API Reference
This document provides comprehensive documentation for RAG-lite TS APIs, focusing on the clean architecture with simple constructors and optional factory patterns.
Table of Contents
- Quick Start
- Main Classes
- Factory Pattern
- Core Architecture
- Configuration
- Type Definitions
- Error Handling
- Utility Functions
Quick Start
For most users - get started in minutes
The fastest way to get started with RAG-lite TS using simple constructors:
import { SearchEngine, IngestionPipeline } from 'rag-lite-ts';
// Initialize and ingest documents
const ingestion = new IngestionPipeline('./db.sqlite', './index.bin');
await ingestion.ingestDirectory('./docs');
// Search your documents
const search = new SearchEngine('./index.bin', './db.sqlite');
const results = await search.search('your query');
Configuration Options
import { SearchEngine, IngestionPipeline } from 'rag-lite-ts';
// Custom model configuration
const search = new SearchEngine('./index.bin', './db.sqlite', {
embeddingModel: 'Xenova/all-mpnet-base-v2',
enableReranking: true
});
// Ingestion with custom settings
const ingestion = new IngestionPipeline('./db.sqlite', './index.bin', {
embeddingModel: 'Xenova/all-mpnet-base-v2',
chunkSize: 400,
chunkOverlap: 80
});
Main Classes
For application developers - the primary API
These classes provide the main interface for RAG-lite TS functionality with simple, direct constructors that handle initialization automatically.
SearchEngine
Performs semantic search over indexed documents with automatic initialization.
class SearchEngine {
constructor(indexPath: string, dbPath: string, options?: SearchEngineOptions);
async search(query: string, options?: SearchOptions): Promise<SearchResult[]>;
async getStats(): Promise<SearchStats>;
async cleanup(): Promise<void>;
}
Constructor Parameters
indexPath
(string): Path to the vector index file (must exist)dbPath
(string): Path to the SQLite database file (must exist)options
(SearchEngineOptions, optional): Configuration options
SearchEngineOptions
interface SearchEngineOptions {
embeddingModel?: string; // Model name (auto-detected from database)
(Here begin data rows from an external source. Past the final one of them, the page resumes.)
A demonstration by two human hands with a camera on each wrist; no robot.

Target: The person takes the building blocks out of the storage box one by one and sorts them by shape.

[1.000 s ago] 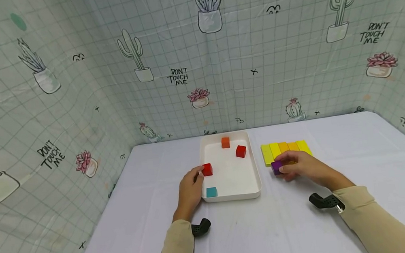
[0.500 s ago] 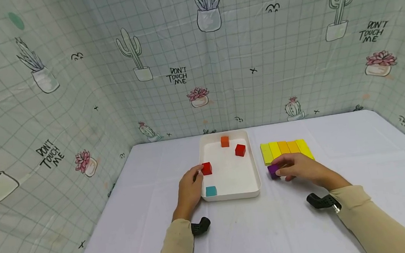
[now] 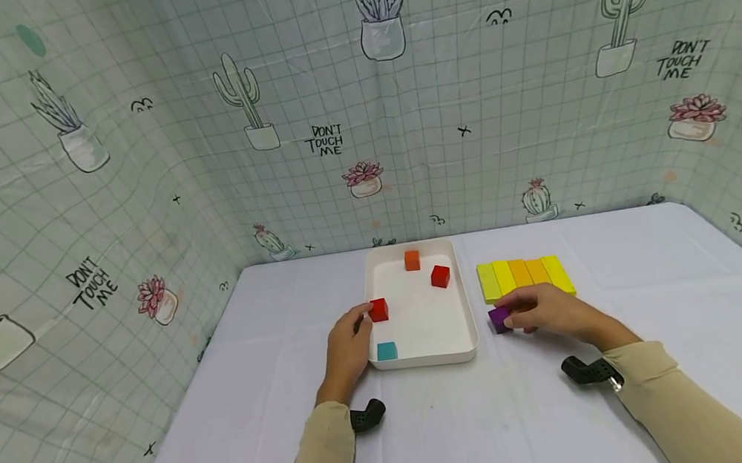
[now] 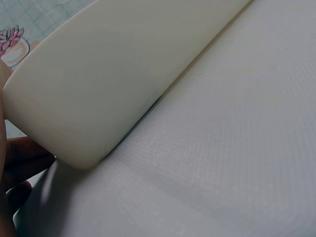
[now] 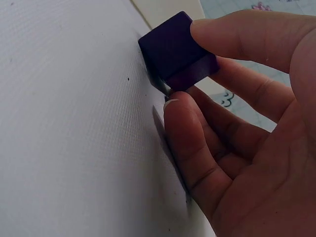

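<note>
In the head view my left hand is at the left side of a shallow white tray, gripping its wall. A fingertip overlaps a red cube inside. The left wrist view shows the tray's outer wall, with fingers at its corner. Right of the tray, my right hand pinches a purple cube between thumb and fingers. Close up, the purple cube appears tilted, low over the white cloth.
The tray also holds an orange cube, a second red cube and a teal cube. Behind my right hand lies a row of several yellow and orange blocks. A patterned cloth backdrop rises behind the table.
My right hand has carried the purple cube a little left and toward me, away from the yellow row. The left hand and the tray have stayed in place.
</note>
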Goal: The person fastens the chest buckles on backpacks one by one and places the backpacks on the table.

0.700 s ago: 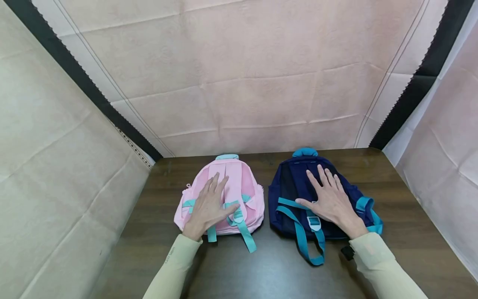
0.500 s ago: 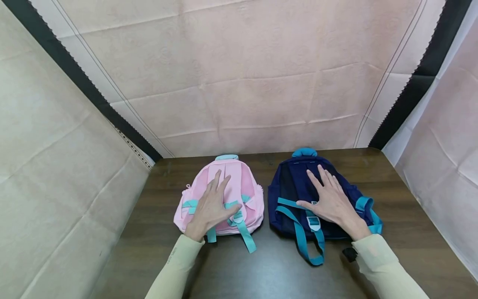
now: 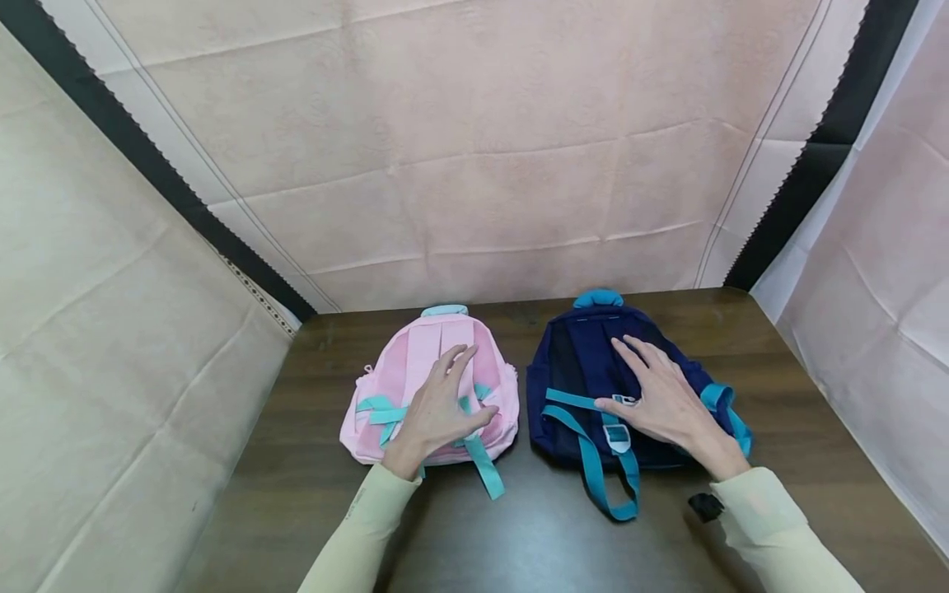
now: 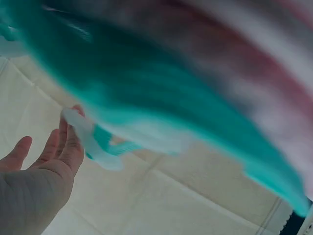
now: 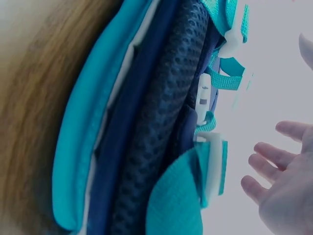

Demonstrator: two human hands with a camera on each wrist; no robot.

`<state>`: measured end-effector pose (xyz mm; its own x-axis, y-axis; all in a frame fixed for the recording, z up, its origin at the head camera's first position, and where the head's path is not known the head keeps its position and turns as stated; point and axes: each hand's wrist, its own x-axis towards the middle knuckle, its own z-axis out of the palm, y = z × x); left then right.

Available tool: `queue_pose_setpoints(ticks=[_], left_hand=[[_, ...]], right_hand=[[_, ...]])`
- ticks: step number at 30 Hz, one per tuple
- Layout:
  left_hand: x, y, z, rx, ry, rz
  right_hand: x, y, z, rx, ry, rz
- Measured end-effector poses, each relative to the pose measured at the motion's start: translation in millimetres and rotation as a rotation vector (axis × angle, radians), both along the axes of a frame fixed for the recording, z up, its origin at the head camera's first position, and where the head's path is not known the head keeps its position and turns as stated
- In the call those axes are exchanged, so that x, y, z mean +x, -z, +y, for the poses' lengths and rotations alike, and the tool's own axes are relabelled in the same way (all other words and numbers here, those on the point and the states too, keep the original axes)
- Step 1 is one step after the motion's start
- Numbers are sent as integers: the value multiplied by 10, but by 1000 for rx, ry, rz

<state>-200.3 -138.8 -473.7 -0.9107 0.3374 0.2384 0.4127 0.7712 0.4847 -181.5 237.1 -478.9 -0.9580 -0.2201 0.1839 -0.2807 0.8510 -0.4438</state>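
Note:
A small pink backpack (image 3: pixel 490 350) with turquoise straps lies on the table, its shoulder straps facing up. My left hand (image 3: pixel 437 412) is over its lower middle, fingers slightly bent and spread from the thumb. In the left wrist view a white buckle (image 4: pixel 100 152) on a turquoise strap overlaps the fingertips of that hand (image 4: pixel 46 181). Right of it lies a navy backpack (image 3: pixel 552 362) with blue straps. My right hand (image 3: pixel 667 403) hovers over this one, fingers spread. The right wrist view has that hand (image 5: pixel 288 176) apart from the straps and white buckles (image 5: pixel 214 169), holding nothing.
The brown wooden table (image 3: pixel 563 552) ends at a pale fabric back wall (image 3: pixel 474 198). Similar fabric side walls (image 3: pixel 111 395) stand left and right, with black strips along the seams. A small black object (image 3: pixel 706 506) shows beside the right sleeve.
My left hand has shifted to the right over the pink backpack and its fingers have bent more. My right hand has drawn slightly back and right. Both backpacks stay in place; the head view has shifted slightly.

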Motion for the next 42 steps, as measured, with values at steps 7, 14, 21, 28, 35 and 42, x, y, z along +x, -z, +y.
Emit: queue_pose_setpoints(ticks=[7, 14, 21, 28, 35, 42], left_hand=[[40, -12, 172, 62, 45, -15], [44, 16, 333, 79, 95, -36], [57, 22, 489, 88, 132, -84], [86, 27, 656, 110, 164, -129], [126, 34, 819, 95, 197, -135], [125, 56, 1009, 48, 228, -125]], right_hand=[[67, -19, 74, -31, -14, 16], [115, -28, 156, -52, -24, 18], [144, 9, 224, -65, -42, 26], [177, 63, 274, -63, -49, 13], [191, 135, 307, -57, -64, 18], [168, 211, 322, -45, -58, 7]])
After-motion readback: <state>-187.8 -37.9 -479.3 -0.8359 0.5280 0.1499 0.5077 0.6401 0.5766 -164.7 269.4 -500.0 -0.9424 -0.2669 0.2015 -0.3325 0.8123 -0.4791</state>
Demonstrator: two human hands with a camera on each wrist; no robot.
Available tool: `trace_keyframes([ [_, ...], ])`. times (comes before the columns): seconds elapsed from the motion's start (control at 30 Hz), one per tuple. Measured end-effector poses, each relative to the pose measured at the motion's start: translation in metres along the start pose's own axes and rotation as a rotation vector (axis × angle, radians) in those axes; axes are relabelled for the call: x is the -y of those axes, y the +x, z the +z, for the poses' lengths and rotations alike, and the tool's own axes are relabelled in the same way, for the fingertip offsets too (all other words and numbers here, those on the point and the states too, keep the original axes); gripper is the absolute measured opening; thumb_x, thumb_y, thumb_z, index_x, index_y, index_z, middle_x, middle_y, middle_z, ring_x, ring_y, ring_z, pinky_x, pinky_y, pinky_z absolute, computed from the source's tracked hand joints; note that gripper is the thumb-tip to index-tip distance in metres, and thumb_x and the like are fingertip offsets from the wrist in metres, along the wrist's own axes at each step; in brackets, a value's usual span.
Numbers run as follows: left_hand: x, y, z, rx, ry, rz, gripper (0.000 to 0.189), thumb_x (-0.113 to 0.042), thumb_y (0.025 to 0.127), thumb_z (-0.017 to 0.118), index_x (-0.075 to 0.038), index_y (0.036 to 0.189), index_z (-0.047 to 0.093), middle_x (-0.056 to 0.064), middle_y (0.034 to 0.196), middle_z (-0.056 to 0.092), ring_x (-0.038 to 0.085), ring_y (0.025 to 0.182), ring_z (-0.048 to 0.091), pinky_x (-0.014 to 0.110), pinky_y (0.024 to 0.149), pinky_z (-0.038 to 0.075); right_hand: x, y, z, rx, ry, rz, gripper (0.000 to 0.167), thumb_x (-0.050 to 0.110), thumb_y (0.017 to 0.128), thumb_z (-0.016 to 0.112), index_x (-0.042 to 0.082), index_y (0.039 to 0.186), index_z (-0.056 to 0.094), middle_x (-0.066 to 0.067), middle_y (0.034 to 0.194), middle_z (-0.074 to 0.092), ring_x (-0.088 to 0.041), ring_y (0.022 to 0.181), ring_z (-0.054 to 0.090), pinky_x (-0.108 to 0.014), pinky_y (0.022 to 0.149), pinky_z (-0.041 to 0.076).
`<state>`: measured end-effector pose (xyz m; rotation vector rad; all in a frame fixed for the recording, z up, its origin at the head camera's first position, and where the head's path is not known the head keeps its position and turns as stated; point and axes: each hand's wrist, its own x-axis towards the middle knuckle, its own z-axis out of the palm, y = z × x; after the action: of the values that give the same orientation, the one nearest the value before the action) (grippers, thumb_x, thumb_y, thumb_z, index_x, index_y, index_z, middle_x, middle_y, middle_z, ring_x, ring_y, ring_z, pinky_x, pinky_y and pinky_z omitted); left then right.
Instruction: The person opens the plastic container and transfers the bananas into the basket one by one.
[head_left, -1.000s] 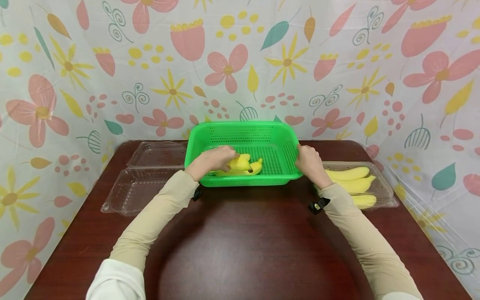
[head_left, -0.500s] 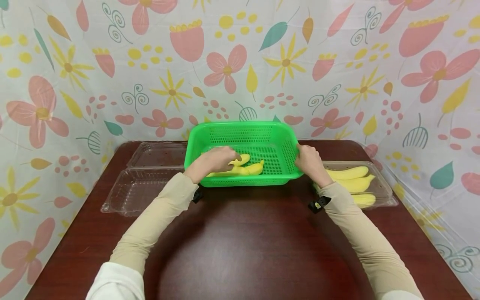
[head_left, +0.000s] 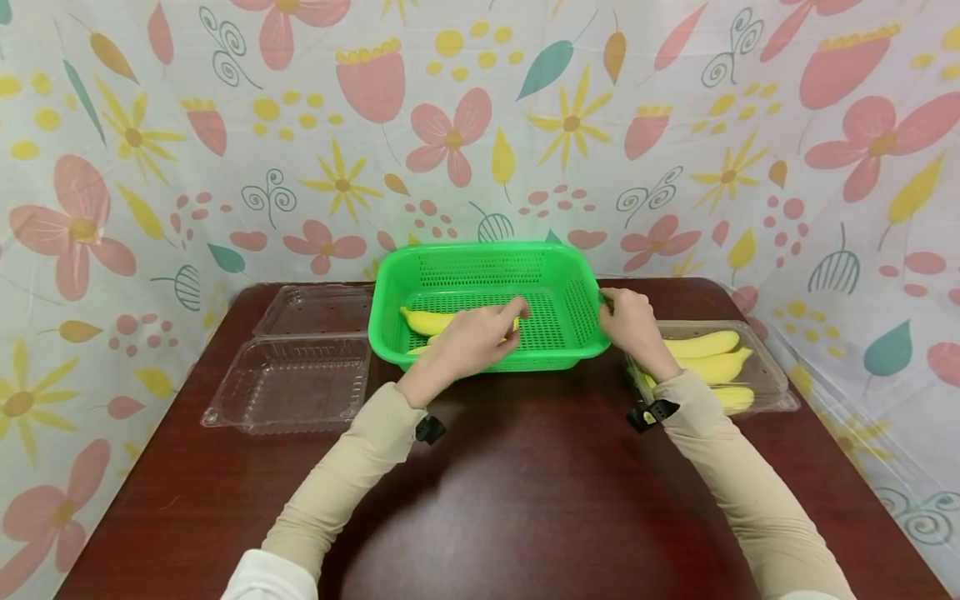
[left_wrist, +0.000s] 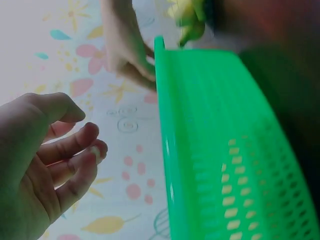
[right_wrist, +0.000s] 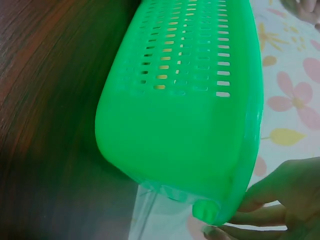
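Observation:
My left hand (head_left: 474, 335) hovers over the front rim of a green plastic basket (head_left: 480, 363), fingers loosely bent and holding nothing. The left wrist view confirms a gap between that hand (left_wrist: 55, 155) and the basket rim (left_wrist: 167, 165). Several yellow bananas lie inside; one banana (head_left: 426, 322) shows on the left, and the hand partly hides the others. At the basket's right end, my right hand (head_left: 632, 325) has its fingertips at the rim. In the right wrist view, the fingers (right_wrist: 265, 195) extend fairly straight to the rim, partly hidden behind it.
An opened clear plastic clamshell box (head_left: 292, 379) stands left of the basket, its lid (head_left: 318, 308) folded back. On the right, a clear box (head_left: 776, 387) holds several bananas (head_left: 712, 367). Dark wooden table (head_left: 480, 475) lies in front; a floral curtain (head_left: 465, 108) rises behind.
My left hand has come off the bananas and moved right and toward me, over the front rim. My right hand has shifted slightly right, its grip on the rim loosened. The basket stays put.

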<state>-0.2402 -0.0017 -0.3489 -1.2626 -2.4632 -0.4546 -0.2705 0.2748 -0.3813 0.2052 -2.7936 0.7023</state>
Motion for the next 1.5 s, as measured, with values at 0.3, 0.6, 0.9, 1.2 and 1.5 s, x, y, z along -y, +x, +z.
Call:
trace_keyframes([
  [0.3,-0.016,-0.01,0.019,0.115,-0.031,0.056,0.01,-0.012,0.094,0.054,-0.014,0.1,0.063,-0.005,0.082,0.065,0.005,0.061,0.052,0.018,0.053,0.04,0.002,-0.011,0.003,-0.193,-0.029,-0.078,0.031,0.0,0.09,0.049,-0.007,0.116,0.066,-0.025,0.097,0.067,-0.022,0.048,0.041,-0.031,0.044,0.027],
  [0.6,-0.023,-0.022,0.025,0.314,-0.106,0.088,0.014,-0.013,0.095,0.055,-0.013,0.1,0.068,-0.004,0.095,0.067,0.006,0.081,0.059,0.018,0.072,0.048,0.003,-0.027,0.007,-0.227,-0.07,-0.147,0.03,-0.005,0.085,0.05,-0.008,0.109,0.068,-0.026,0.094,0.068,-0.024,0.057,0.044,-0.033,0.053,0.032],
  [0.9,-0.037,-0.018,0.04,0.391,-0.143,0.102,0.017,-0.014,0.096,0.055,-0.014,0.105,0.068,-0.006,0.097,0.067,0.003,0.086,0.06,0.017,0.077,0.048,0.004,-0.045,-0.002,-0.218,-0.042,-0.168,0.028,-0.004,0.086,0.053,-0.006,0.109,0.069,-0.024,0.098,0.069,-0.014,0.049,0.041,-0.028,0.046,0.029],
  [1.2,-0.053,-0.001,0.058,0.429,-0.188,0.113,0.019,-0.014,0.096,0.054,-0.015,0.111,0.065,-0.007,0.096,0.061,0.002,0.084,0.054,0.012,0.077,0.042,-0.006,-0.067,-0.038,-0.099,-0.003,-0.095,0.021,0.005,0.093,0.054,-0.004,0.11,0.064,-0.026,0.092,0.069,-0.01,0.044,0.047,-0.026,0.04,0.031],
  [1.5,-0.073,0.016,0.077,0.466,-0.223,0.133,0.02,-0.014,0.096,0.055,-0.016,0.113,0.066,-0.009,0.095,0.059,0.0,0.083,0.052,0.009,0.074,0.039,-0.041,-0.089,-0.079,0.145,-0.045,-0.053,0.018,0.013,0.095,0.059,0.002,0.106,0.066,-0.016,0.095,0.071,-0.037,0.088,0.067,-0.037,0.062,0.05],
])
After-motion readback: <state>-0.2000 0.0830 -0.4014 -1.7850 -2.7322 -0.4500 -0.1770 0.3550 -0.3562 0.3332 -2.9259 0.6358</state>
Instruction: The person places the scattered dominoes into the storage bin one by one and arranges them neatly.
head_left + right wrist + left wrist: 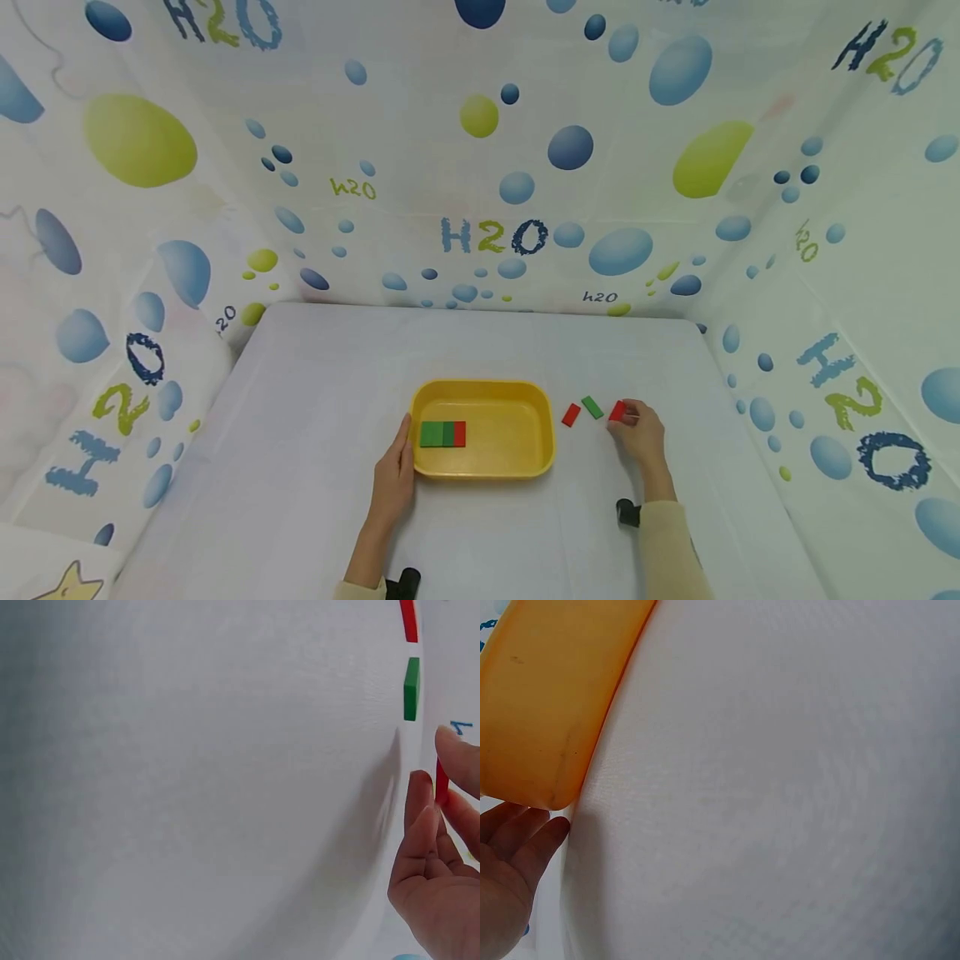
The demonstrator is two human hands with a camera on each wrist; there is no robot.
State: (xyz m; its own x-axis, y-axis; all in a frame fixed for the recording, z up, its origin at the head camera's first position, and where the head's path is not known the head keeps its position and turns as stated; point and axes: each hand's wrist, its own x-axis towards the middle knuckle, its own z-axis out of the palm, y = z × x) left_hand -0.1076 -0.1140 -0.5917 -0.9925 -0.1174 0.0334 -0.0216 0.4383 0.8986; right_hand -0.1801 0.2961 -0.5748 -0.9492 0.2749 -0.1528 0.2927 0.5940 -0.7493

batchSize?: number; // Embedding batch size
enableReranking?: boolean; // Enable reranking (default: false)
rerankingModel?: string; // Reranking model name
// Advanced: Custom functions for dependency injection
embedFn?: EmbedFunction; // Custom embedding function
rerankFn?: RerankFunction; // Custom reranking function
}
Methods
search(query, options?)
Performs semantic search over indexed documents.
Parameters:
query
(string): Search query textoptions
(SearchOptions, optional): Search configuration
Returns: Promise<SearchResult[]>
- Array of search results ordered by relevance
Example:
import { SearchEngine } from 'rag-lite-ts';
const search = new SearchEngine('./index.bin', './db.sqlite');
const results = await search.search('machine learning', {
top_k: 5,
rerank: true
});
console.log(results);
// [
// {
// content: "Machine learning is a subset of artificial intelligence...",
// score: 0.85,
// document: {
// id: 1,
// source: "ml-guide.md",
// title: "ML Guide"
// }
// }
// ]
getStats()
Gets statistics about the search engine and indexed content.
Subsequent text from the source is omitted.